*** The data ***

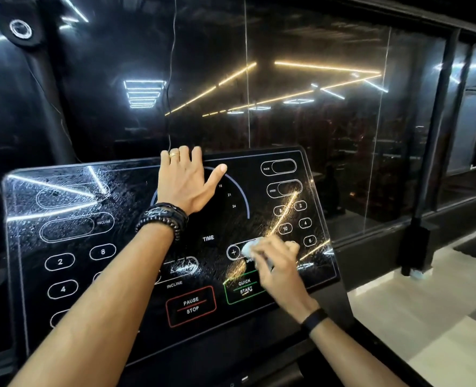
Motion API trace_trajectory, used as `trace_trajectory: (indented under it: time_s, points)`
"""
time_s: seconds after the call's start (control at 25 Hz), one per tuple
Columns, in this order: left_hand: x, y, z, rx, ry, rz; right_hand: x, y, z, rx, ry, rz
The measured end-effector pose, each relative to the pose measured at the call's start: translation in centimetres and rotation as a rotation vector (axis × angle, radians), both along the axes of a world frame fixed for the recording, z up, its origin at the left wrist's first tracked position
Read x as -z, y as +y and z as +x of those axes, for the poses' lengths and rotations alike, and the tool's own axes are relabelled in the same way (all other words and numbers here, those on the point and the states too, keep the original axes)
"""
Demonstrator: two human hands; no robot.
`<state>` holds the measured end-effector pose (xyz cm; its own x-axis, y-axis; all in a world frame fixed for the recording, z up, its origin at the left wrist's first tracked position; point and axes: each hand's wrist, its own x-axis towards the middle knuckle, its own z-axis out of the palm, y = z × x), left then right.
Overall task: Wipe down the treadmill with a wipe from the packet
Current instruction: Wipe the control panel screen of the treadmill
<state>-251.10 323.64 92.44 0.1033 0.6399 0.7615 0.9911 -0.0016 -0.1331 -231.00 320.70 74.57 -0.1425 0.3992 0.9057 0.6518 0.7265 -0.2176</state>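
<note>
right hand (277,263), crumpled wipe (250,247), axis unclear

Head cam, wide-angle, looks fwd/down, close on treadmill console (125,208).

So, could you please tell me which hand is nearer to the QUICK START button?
Right. The right hand, gripping the wipe, sits just above and right of the QUICK START button; the left hand rests flat at the console's top edge, far above it.
</note>
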Motion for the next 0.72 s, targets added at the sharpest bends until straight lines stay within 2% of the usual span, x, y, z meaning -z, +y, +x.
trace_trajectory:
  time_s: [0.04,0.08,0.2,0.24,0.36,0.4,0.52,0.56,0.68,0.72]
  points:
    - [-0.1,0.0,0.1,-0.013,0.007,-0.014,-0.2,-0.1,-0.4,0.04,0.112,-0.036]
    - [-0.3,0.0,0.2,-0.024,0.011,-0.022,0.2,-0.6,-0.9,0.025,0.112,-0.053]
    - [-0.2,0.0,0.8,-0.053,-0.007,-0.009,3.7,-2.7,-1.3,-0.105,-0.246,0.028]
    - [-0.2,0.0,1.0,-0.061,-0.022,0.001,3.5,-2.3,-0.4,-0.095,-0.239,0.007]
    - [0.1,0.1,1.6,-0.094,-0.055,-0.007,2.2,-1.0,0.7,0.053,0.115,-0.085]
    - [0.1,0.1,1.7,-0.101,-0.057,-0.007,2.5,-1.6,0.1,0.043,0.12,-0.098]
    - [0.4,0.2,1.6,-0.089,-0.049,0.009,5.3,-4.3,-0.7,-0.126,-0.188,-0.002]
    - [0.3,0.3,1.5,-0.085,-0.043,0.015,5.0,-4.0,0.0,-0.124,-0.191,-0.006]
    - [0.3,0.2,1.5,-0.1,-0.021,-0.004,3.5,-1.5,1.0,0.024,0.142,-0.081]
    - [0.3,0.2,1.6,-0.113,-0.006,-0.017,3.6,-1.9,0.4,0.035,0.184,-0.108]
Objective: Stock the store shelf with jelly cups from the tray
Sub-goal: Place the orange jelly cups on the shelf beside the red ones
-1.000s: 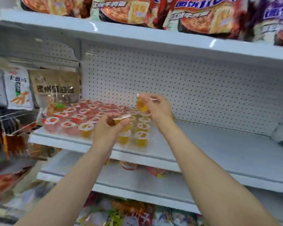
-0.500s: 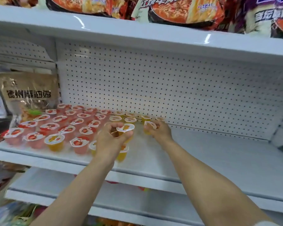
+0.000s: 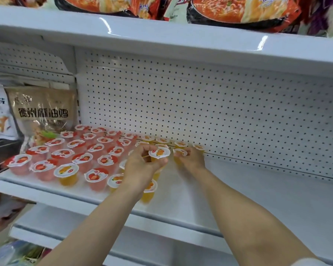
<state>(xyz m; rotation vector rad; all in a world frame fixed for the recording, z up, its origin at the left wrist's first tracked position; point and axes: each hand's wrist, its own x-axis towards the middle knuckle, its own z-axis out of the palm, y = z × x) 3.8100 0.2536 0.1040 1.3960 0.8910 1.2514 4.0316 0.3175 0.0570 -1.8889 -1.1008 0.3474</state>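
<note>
Several red jelly cups (image 3: 81, 162) stand in rows on the left of the white shelf (image 3: 258, 196), with several orange cups (image 3: 66, 173) to their right and at the front. My left hand (image 3: 142, 167) holds an orange jelly cup (image 3: 159, 153) just above the orange rows. My right hand (image 3: 190, 160) grips another orange cup (image 3: 179, 154) low at the shelf, beside the right end of the rows near the pegboard back. The tray is out of view.
A perforated white back panel (image 3: 219, 116) closes the shelf. Brown and white snack bags (image 3: 42, 112) hang at the left. Noodle packets (image 3: 238, 8) sit on the shelf above. A lower shelf (image 3: 161, 252) shows below.
Both hands moved forward and down to the shelf with their cups. The right hand's cup came down from mid-air to the shelf surface near the back row.
</note>
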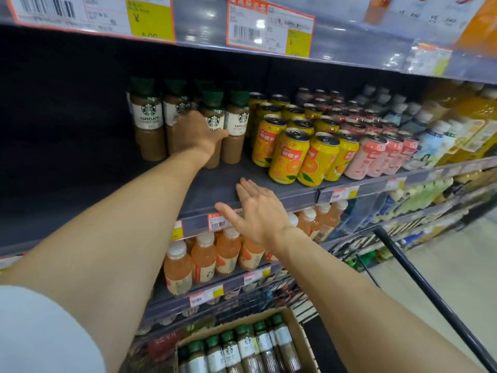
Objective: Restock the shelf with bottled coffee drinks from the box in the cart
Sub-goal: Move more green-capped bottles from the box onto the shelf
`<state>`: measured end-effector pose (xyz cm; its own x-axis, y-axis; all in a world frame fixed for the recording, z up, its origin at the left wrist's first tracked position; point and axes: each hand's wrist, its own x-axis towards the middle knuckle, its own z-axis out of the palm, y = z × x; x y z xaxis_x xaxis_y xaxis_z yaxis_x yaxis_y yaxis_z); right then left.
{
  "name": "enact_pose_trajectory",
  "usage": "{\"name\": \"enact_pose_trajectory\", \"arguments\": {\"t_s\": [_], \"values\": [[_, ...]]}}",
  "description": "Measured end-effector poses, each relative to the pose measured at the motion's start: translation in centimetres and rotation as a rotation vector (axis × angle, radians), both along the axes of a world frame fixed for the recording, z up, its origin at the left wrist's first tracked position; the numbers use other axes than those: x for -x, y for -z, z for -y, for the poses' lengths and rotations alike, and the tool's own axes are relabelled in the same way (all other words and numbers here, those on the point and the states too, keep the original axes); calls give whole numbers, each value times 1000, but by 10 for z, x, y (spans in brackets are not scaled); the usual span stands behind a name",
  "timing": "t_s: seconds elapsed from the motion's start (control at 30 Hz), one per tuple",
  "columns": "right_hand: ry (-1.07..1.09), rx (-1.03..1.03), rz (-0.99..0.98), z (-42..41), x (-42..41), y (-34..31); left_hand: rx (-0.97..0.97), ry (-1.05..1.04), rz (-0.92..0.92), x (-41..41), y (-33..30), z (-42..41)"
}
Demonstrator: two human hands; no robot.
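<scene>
Several brown coffee bottles with green caps and white labels stand on the dark shelf (215,189). My left hand (197,135) reaches into the shelf and grips one coffee bottle (213,122) among them, thumb on its right side. Another bottle (236,125) stands just right of it, and one more (149,122) at the left. My right hand (255,211) hovers flat with spread fingers over the shelf's front edge, holding nothing. Below, a cardboard box (295,327) in the cart holds several more coffee bottles (247,345).
Yellow orange-drink cans (289,157) and pink cans (373,154) crowd the shelf right of the coffee. Orange-pink juice bottles (203,257) fill the shelf below. The cart's black handle (419,281) runs along the right. The shelf's left part is dark and bare.
</scene>
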<state>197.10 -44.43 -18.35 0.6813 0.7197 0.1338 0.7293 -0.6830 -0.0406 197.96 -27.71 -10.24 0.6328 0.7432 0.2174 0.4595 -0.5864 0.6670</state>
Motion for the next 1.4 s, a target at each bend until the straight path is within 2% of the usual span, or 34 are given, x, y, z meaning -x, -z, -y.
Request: {"name": "enact_pose_trajectory", "arguments": {"t_s": [0.23,0.47,0.6,0.7,0.8,0.9,1.0,1.1,1.3,1.4], "values": [[8,52,-50,-1,5,-8,6,-25,-2,-4,2,3],[-4,134,-116,2,1,-12,-21,-46,-99,-10,3,7],[-30,169,-165,3,-5,-13,-89,-36,-216,2,14,24],[-87,162,-152,8,-14,-11,-164,-85,-224,22,35,51],[-139,94,-98,10,-21,-6,-277,-26,-180,45,56,74],[-278,-145,70,29,-8,25,-486,54,-156,72,74,90],[-420,-368,5,75,22,84,-606,99,-131,105,104,117],[-465,-246,-220,127,53,156,-533,174,-158,139,169,170],[-322,146,-545,210,73,267,-143,198,-603,168,293,260],[-177,198,-689,236,76,302,-24,205,-701,169,334,277]]}}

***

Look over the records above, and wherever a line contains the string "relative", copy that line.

The measured end-effector pose, each relative to the pose measured at the call's start: translation in centimetres and rotation as a rotation vector (axis × angle, radians), both along the axes of a world frame fixed for the recording, z up, its origin at the left wrist's first tracked position
  "description": "Measured end-effector poses, each relative to the pose measured at the motion's start: translation in centimetres and rotation as a rotation vector (axis × angle, radians), both along the axes of a world frame fixed for the recording, z up, its origin at the left wrist's first tracked position; the numbers use other axes than those: x for -x, y for -z, z for -y, for the poses' lengths and rotations alike, and the tool's own axes are relabelled in the same way (all other words and numbers here, those on the point and the states too, keep the original axes); calls give whole numbers, each value times 1000, but by 10 for z, x, y (spans in brackets are not scaled); the usual span stands behind a name",

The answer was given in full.